Charles Twist

Personal information
- Full name: Charles Harry Twist
- Born: 1855 Prescot, Lancashire, England
- Died: 8 March 1935 (aged 79–80) Wellington, New Zealand
- Role: Batsman

Domestic team information
- 1882 to 1884: Wellington

Career statistics
| Competition | First-class |
| Matches | 4 |
| Runs scored | 91 |
| Batting average | 15.16 |
| 100s/50s | 0/0 |
| Top score | 35 |
| Catches/stumpings | 0/– |
- Source: Cricinfo, 13 December 2021

= Charles Twist =

New Zealand cricketer

Charles Harry Twist (1855 - 8 March 1935) was a New Zealand cricketer. He played in four first-class matches for Wellington from 1882 to 1884.

Twist was born in Lancashire and moved to New Zealand in 1879, settling in Wellington. Appointed by his fellow cricketers in 1882, he worked as the groundsman at the Basin Reserve for 30 years, establishing a reputation for the quality of his pitches.
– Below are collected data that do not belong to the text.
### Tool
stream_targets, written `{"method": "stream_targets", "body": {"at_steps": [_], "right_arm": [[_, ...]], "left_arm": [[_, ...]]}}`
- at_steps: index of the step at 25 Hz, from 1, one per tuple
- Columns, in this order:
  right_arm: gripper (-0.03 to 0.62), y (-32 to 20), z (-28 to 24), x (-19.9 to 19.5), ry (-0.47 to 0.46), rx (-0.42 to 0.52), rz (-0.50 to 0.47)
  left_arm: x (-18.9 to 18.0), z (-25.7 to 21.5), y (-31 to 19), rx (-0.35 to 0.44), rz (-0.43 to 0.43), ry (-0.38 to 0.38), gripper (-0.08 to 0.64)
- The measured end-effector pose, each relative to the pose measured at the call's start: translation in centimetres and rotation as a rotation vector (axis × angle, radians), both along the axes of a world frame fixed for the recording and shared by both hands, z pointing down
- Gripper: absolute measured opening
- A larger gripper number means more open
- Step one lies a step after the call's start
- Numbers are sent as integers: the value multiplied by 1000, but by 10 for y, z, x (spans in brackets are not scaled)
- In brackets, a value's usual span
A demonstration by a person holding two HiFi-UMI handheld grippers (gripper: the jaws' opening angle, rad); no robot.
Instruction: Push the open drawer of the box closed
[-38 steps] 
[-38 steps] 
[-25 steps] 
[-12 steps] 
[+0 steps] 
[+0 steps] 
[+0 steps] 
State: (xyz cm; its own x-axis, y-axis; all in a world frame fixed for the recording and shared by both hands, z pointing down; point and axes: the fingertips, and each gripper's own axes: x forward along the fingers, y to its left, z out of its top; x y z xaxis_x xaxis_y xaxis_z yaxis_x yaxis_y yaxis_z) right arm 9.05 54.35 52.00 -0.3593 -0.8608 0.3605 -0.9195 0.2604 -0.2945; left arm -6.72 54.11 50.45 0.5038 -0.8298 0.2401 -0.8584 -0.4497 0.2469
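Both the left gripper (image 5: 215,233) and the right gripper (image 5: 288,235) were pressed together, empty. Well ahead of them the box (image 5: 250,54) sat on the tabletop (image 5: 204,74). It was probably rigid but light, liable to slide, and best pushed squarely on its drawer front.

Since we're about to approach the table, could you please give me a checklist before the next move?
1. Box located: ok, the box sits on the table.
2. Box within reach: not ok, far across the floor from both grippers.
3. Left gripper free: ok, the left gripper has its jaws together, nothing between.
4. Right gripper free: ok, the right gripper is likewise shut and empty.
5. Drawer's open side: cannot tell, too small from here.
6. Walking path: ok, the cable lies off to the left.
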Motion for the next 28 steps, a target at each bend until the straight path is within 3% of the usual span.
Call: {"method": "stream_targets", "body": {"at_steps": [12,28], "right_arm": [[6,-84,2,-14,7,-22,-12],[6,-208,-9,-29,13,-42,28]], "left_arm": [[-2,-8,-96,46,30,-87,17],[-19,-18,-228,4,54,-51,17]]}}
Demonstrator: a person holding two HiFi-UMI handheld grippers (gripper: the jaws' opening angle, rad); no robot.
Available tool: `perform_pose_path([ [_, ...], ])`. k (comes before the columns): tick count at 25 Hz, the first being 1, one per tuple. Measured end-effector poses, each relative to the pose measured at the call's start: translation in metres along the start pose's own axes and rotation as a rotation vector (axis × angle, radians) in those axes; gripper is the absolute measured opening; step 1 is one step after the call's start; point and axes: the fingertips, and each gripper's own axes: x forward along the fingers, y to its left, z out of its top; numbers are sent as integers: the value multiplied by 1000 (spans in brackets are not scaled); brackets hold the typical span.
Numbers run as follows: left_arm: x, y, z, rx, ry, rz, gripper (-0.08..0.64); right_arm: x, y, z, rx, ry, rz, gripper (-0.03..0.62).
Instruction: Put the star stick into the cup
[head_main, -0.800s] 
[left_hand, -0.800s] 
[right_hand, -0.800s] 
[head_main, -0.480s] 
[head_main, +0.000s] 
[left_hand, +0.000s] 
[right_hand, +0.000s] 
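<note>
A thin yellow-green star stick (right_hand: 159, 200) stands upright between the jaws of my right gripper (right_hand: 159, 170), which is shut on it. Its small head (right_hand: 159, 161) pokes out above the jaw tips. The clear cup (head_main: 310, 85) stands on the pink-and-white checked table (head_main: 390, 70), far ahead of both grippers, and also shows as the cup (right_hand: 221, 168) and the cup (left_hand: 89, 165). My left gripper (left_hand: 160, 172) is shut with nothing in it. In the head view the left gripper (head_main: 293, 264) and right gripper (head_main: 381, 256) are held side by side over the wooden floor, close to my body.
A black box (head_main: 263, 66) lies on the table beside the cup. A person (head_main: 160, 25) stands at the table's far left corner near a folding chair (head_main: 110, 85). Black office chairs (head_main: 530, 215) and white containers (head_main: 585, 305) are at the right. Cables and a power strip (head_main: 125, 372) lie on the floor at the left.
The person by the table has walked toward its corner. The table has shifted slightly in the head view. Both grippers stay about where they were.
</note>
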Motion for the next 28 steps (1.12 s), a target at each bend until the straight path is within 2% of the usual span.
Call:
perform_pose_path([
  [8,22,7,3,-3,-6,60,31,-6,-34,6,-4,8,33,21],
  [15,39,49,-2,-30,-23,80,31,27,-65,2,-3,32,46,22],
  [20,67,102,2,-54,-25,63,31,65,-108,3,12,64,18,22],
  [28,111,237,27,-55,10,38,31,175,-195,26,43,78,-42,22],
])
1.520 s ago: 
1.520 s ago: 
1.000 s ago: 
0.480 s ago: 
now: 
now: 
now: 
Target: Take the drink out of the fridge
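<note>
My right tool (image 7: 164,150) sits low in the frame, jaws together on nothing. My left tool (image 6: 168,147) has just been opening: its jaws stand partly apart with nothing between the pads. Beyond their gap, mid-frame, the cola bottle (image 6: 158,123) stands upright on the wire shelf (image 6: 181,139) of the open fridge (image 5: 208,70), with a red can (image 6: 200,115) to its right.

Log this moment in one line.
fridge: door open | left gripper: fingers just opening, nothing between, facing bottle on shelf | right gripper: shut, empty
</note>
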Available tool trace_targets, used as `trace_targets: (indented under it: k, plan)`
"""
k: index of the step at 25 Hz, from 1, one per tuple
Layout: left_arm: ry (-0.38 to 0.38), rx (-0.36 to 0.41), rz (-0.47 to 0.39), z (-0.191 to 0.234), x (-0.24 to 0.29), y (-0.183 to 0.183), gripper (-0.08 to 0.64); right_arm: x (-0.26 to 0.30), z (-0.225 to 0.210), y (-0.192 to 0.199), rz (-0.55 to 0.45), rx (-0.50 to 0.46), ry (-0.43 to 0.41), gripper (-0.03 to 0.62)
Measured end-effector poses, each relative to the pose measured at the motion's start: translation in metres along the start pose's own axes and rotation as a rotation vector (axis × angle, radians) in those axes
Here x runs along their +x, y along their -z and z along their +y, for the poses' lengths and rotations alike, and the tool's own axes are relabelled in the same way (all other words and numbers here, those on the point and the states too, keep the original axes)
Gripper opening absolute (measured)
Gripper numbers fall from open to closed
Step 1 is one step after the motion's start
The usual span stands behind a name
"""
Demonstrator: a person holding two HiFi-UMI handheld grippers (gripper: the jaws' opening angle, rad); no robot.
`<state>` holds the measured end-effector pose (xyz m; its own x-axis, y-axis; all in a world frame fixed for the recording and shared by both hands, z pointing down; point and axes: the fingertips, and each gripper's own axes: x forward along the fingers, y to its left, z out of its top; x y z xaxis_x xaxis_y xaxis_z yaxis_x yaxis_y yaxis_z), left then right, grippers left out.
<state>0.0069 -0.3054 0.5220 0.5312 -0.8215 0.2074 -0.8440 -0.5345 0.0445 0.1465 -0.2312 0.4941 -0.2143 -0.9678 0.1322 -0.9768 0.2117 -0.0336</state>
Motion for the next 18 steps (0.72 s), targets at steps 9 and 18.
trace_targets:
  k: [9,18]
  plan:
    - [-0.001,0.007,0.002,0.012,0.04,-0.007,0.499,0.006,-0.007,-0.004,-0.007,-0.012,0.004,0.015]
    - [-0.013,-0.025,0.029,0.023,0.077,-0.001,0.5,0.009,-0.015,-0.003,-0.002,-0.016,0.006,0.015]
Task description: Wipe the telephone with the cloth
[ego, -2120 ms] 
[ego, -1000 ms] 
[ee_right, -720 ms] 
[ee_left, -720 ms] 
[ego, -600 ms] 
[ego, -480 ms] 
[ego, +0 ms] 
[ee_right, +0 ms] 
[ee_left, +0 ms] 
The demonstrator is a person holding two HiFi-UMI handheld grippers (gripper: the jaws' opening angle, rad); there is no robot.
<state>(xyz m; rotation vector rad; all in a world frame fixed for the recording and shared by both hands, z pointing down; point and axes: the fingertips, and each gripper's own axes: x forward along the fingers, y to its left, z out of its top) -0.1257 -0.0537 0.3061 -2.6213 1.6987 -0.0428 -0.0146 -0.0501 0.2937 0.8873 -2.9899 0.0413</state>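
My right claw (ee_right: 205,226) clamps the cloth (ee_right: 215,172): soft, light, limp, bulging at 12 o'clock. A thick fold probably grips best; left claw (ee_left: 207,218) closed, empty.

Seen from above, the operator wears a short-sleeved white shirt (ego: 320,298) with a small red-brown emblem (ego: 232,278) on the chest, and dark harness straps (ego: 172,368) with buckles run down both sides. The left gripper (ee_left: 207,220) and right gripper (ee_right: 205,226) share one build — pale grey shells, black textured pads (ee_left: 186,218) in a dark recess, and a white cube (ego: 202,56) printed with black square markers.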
Twist was a batsman. Two of his first-class matches were played on his own pitch at the Basin Reserve, but his most successful match was in Christchurch at Lancaster Park against Canterbury in April 1884: he scored 34 out of Wellington's first innings total of 71, when he "stemmed the tide of adversity and showed good defence, as well as hitting powers" and was run out after falling over, and followed with 35 in the second innings. He umpired two first-class matches at the Basin Reserve in 1885.

Twist married Elizabeth Lee in Wellington in July 1884. She died in October 1934, and he died at his home in March 1935. They were survived by a daughter and a son.